焉梵紧紧攥着桌子上那双比他手指纤细修长一些的手。
谈迹没动,静静看着他。
“我……大多时候都挺粗心的,”焉梵看着谈迹说,“想到了要做什么事情就做,尽力把能给的都给,别的事情都想得很少。我没有你那么……”他努力寻找词汇,“心思细腻。”
“你是想说事儿多。”谈迹说。
“不是,没有。”焉梵立刻否定,“我就是我说的意思。”
谈迹看着焉梵,目光很深。
“对不起。”焉梵松开了谈迹的手,有些羞赧地移开了视线,“当年我没有真正去了解你的心意。”
凉凉的手覆盖上焉梵指节分明的手,焉梵抬眼,谈迹对他笑了笑,说:“没事,师哥,都来得及。”
这笑容称得上诱惑,焉梵心跳得很快,感觉一块他一直渴望又无法涉足的禁地在向他打开。
烛光晚餐的后面半段气氛逐渐走向平淡,话题围绕着餐厅环境、天气和菜品这些永远不会出错的事情。
焉梵前面凉菜吃太多太急,胃很快抗议起来,后面一些生冷的西式料理也没怎么敢碰,最后结账的时候他注意到谈迹也吃得很少。
买单是焉梵找了个去卫生间的借口去前台买的,最后两个人一起走出餐厅时焉梵还有些不好意思,对谈迹说:“下次让你买。”
谈迹笑笑,“行。”他说。
开车回家的路上焉梵手机振动了一下,他以为是谈迹,迫不及待拿起来看,结果看到是凌丰钺。
焉梵于是把手机放下,在等下一个红绿灯的时候才点开亲爱的发小给他发的信息。
凌丰钺给他发了一条新闻链接,新闻发布者是本市的官方媒体,经常报道一些当地热点新闻。
焉梵不在意地点开扫了一眼,新闻标题是:【涉诈项目奥科蓝在本市已非法集资超过九千万,幕后操手已转移海外,民众资金恐难追回】
下面是详细报道,焉梵不太关心地叉掉了,他拿起手机点击语音,说:“怎么突然关心社会新闻了?”
凌丰钺回了一条语音,背景音嘈杂,说:“我在我爷爷家么,才知道他们也在这个项目里投钱了,好在数目不多,赔掉了也就赔掉了。现在这种针对乡村有积蓄家庭的新型传销特别吓人,你叫你家里人也注意点。”
焉梵眉头微蹙,回说:“知道了,你也和你爷爷说别碰这些。”
“我爸数落着呢,你听。”凌丰钺发过来一条带背景音的语音,凌丰钺的爸爸声如洪钟,气急败坏。

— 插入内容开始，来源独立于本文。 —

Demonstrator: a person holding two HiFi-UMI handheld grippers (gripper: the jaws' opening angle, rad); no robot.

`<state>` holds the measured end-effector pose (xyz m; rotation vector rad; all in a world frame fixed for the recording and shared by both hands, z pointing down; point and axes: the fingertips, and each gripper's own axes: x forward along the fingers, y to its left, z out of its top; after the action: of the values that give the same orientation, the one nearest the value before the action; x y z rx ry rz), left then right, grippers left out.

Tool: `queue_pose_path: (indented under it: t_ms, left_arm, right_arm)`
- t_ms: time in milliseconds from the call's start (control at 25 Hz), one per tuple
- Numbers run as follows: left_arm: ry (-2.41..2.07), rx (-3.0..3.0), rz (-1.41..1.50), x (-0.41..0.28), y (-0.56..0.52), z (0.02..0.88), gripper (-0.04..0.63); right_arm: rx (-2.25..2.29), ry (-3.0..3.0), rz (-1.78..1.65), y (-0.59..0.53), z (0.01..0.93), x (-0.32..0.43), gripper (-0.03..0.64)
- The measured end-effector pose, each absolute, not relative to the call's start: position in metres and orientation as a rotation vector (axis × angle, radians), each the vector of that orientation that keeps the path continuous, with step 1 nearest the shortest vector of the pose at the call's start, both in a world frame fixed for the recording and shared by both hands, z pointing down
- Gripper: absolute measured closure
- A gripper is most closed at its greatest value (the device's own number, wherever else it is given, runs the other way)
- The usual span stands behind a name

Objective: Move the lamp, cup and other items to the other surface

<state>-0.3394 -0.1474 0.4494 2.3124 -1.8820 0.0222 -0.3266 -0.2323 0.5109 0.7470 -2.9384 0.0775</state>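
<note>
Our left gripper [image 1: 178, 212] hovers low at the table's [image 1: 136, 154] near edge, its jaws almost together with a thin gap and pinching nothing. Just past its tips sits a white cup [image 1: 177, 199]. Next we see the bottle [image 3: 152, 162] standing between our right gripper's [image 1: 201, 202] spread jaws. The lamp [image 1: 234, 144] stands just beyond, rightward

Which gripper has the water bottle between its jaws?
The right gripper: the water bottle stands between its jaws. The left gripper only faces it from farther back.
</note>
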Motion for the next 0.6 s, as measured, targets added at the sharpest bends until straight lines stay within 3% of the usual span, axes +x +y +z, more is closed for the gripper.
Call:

黑暗中焉梵放下手机,想到沈思默和焉权清已经很久没有叫他一起回过老家了。
26
第二天是焉梵的生日。
那天焉梵在医院里接了沈思默的电话问了两句家里的事,沈思默突然发火。后面挂断电话不久,她在家群里发了一条消息,说周六在家里一家人团聚一下,吃个饭。
周六是焉梵的生日。
焉权清那天很快就回了群消息,说:【积极响应号召。】
焉梵没回,沈思默一个小时后艾特了他。
焉梵了解他妈妈,最后还是回了一句:【知道了。】
他们母子很少吵架,因为沈思默是一个尊重孩子的母亲。但每当焉梵想要跳脱出她规定好的孩子框架,沈思默就会变成一个严厉的母亲,将焉梵塞回她的框架。
她会在事后用一些方式弥补这种粗暴的行为造成的裂痕,但绝对不会和焉梵正面沟通。
哪怕焉梵需要的是正面沟通。
焉梵下楼吃晚餐前又看了眼手机消息,上面谈迹的头像很安静,一天没有信息。